**DIRECTIONS:** Among the lines below, some may hold the word "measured"; state how many do, giving only the number.

____________

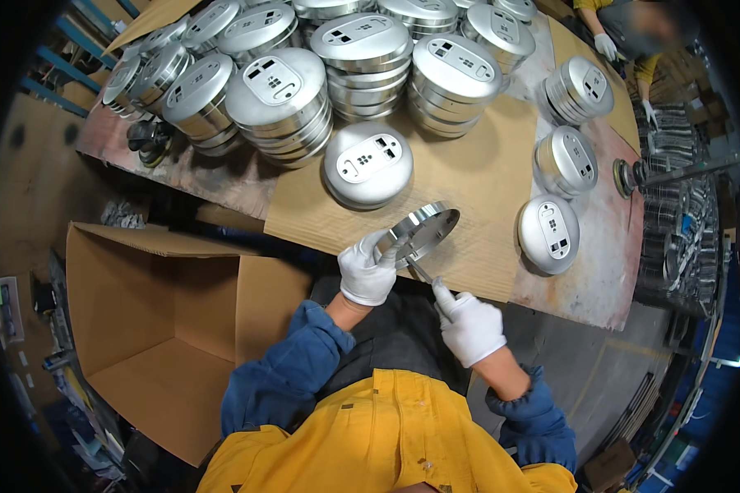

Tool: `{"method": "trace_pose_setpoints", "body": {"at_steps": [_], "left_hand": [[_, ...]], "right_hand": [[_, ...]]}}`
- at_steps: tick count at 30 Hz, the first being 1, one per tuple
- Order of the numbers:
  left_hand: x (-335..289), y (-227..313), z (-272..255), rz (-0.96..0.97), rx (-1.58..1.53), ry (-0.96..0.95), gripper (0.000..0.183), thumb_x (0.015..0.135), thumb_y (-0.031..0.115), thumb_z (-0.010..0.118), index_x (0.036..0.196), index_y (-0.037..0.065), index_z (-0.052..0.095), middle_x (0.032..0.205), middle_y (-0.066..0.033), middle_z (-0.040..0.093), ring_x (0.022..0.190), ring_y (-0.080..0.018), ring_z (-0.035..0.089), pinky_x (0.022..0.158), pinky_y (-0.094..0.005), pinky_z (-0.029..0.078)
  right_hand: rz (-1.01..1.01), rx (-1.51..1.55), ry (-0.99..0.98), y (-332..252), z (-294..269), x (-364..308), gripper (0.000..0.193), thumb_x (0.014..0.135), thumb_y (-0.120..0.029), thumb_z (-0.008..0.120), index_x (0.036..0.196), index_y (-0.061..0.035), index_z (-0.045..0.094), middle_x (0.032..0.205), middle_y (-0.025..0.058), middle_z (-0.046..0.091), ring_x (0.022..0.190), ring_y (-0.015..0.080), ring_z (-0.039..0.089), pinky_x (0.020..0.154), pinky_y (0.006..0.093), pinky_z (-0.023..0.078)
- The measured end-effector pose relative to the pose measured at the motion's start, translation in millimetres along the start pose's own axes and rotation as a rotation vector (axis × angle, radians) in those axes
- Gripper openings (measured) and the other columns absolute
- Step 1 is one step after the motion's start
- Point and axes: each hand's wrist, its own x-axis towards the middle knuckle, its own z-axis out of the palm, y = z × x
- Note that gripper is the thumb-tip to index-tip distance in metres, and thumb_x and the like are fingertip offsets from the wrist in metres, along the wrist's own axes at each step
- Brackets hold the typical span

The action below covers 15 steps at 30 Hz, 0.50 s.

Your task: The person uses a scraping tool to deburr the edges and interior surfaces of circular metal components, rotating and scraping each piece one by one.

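My gloved left hand [367,271] grips the near rim of a round metal cover [436,215], tilted up at the table's front edge so its hollow inside shows. My gloved right hand [472,327] is closed around a slim hand tool [420,271] with a thin metal shaft. The shaft's tip reaches to the cover's lower rim; the exact kind of tool is too small to make out. Just beyond lies a domed silver cover [368,166] with an oval panel of dark cut-outs, resting on the cardboard sheet [485,197].
Stacks of similar silver covers [279,99] fill the table's far side. A single cover [548,234] lies at right, before two short stacks [569,160]. An open cardboard box [156,320] stands at left. Another person's gloved hand [606,47] shows at far right.
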Motion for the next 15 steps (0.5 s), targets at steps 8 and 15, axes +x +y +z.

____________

**OUTPUT FOR THIS TASK:** 2